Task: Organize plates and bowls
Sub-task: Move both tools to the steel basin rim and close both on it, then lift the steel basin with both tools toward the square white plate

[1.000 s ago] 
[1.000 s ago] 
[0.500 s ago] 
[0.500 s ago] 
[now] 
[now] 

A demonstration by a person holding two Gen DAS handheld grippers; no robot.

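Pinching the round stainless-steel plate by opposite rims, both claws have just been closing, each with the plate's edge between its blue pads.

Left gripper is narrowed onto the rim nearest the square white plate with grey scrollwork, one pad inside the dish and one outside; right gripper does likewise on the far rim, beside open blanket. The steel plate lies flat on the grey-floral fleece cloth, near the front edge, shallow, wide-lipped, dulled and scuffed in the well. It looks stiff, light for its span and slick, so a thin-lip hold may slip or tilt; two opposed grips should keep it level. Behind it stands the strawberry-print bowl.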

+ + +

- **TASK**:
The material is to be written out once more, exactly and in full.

- **ANSWER SPACE**:
Task: Organize plates and bowls
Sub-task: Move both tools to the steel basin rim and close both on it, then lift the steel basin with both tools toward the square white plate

[1.000 s ago] 
[1.000 s ago] 
[0.500 s ago] 
[0.500 s ago] 
[now] 
[now] 

A demonstration by a person holding two Gen DAS handheld grippers; no robot.

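Pinching the round stainless-steel plate by opposite rims, both claws have just been closing, each with the plate's edge between its blue pads.

Left gripper is narrowed onto the rim nearest the square white plate with grey scrollwork, one pad inside the dish and one outside; right gripper does likewise on the far rim, beside open blanket. The steel plate lies flat on the grey-floral fleece cloth, near the front edge, shallow, wide-lipped, dulled and scuffed in the well. It looks stiff, light for its span and slick, so a thin-lip hold may slip or tilt; two opposed grips should keep it level. Behind it stands the strawberry-print bowl.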

This output requires nothing further.